§ **WHAT IS NEEDED**:
Once you have read the records below, report how many lines contain the word "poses", and give nothing besides that number.
======== DATA PROVIDED
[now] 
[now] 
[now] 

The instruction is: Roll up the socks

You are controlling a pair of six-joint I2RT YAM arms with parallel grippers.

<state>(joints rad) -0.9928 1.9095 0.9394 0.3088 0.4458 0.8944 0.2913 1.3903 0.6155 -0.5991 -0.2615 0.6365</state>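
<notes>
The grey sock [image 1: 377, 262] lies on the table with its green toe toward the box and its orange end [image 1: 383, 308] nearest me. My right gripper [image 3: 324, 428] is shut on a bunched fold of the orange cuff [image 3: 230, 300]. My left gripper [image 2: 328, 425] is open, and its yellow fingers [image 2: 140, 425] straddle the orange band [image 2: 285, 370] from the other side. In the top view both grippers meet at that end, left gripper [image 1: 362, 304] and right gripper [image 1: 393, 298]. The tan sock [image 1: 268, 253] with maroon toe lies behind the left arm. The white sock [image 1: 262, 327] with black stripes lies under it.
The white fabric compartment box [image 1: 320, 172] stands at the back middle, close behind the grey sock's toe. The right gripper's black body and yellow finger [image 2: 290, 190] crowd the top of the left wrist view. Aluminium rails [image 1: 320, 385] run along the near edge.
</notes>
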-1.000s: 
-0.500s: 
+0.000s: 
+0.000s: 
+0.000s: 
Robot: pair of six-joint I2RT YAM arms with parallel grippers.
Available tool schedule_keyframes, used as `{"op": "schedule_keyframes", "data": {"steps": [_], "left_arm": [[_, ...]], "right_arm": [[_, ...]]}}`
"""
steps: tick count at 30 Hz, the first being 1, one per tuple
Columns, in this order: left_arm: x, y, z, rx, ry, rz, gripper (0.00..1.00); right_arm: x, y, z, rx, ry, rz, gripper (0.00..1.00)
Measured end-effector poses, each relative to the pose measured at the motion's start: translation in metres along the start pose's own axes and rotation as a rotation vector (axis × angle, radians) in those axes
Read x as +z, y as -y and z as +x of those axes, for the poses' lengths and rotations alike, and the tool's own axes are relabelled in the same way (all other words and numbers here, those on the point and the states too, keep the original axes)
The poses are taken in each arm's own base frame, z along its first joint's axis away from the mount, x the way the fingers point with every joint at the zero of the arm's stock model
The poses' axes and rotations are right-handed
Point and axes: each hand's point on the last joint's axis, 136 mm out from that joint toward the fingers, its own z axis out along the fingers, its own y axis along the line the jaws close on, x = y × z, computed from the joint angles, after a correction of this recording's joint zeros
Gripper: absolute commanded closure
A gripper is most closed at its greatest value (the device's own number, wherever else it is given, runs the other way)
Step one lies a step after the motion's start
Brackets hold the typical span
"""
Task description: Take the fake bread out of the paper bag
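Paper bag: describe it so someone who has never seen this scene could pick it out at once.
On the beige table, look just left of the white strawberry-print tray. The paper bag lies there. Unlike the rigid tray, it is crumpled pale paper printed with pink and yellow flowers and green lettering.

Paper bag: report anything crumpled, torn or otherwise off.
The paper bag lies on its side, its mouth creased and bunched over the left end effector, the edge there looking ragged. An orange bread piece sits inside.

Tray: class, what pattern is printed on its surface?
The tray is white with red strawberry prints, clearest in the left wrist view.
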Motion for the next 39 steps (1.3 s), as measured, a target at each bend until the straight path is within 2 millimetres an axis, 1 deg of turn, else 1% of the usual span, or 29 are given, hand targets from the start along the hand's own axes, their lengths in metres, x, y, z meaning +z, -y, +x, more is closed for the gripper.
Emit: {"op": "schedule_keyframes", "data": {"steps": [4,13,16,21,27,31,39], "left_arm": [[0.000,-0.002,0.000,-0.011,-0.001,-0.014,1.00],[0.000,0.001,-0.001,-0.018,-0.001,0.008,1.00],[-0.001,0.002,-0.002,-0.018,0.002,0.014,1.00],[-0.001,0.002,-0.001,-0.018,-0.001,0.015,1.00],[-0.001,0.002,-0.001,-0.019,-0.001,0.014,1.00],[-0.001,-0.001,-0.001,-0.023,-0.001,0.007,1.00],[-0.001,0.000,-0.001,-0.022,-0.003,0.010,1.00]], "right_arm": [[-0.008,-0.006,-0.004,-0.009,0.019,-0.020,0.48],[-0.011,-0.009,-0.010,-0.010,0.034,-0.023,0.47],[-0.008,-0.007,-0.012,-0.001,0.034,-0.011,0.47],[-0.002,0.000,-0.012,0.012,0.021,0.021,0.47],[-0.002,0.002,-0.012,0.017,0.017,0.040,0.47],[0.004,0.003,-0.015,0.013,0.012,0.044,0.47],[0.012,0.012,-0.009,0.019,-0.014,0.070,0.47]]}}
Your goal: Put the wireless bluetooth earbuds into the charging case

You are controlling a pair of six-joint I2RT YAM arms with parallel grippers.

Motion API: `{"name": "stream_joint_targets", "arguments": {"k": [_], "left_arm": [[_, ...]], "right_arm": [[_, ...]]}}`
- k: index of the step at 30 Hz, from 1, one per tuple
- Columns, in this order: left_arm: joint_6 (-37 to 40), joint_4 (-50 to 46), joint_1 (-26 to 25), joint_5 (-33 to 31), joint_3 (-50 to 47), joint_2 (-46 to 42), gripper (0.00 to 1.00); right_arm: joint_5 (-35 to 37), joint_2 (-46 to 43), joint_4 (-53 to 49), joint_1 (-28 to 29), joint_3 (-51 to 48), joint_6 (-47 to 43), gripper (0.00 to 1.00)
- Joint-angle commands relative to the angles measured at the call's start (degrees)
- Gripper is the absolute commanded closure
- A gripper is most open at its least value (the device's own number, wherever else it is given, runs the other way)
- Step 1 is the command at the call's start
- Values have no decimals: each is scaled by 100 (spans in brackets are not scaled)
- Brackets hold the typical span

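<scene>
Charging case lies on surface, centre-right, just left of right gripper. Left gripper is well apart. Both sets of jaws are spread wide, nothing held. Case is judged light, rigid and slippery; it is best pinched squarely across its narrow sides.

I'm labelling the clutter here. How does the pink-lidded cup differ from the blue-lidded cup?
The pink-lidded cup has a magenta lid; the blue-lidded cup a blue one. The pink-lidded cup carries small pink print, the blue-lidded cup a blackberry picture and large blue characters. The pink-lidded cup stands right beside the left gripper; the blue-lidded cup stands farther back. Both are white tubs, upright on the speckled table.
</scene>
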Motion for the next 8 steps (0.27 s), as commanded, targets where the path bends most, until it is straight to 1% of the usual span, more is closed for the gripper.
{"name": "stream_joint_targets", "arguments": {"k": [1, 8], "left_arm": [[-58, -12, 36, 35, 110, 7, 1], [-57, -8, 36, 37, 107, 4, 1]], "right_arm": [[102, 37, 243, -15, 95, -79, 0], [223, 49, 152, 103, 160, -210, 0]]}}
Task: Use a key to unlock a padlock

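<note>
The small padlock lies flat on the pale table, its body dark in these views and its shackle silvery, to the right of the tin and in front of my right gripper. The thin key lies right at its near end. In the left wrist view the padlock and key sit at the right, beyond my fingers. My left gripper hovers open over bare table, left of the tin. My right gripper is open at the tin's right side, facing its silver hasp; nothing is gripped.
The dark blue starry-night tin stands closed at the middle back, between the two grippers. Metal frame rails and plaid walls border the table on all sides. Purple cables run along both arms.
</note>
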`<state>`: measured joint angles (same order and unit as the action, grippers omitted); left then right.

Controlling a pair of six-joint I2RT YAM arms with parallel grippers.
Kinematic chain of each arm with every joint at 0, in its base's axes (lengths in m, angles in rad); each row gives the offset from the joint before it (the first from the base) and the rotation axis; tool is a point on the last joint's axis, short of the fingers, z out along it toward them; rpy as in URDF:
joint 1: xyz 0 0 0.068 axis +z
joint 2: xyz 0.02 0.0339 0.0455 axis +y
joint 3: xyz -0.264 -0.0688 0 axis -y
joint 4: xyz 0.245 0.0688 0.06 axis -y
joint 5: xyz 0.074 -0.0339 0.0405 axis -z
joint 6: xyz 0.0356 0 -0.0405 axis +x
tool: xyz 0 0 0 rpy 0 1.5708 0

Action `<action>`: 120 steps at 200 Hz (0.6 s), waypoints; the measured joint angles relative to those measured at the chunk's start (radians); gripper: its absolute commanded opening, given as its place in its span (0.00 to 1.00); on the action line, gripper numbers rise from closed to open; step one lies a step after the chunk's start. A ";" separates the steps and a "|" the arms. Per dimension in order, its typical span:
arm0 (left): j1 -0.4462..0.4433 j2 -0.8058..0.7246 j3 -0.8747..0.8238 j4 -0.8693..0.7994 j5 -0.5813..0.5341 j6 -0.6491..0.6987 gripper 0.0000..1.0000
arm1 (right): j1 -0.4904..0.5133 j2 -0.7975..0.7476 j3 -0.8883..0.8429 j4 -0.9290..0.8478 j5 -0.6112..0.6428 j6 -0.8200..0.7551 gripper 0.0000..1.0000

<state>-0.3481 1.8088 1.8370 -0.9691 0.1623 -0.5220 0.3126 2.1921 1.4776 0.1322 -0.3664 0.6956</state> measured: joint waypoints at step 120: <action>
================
§ **OUTPUT BELOW**:
4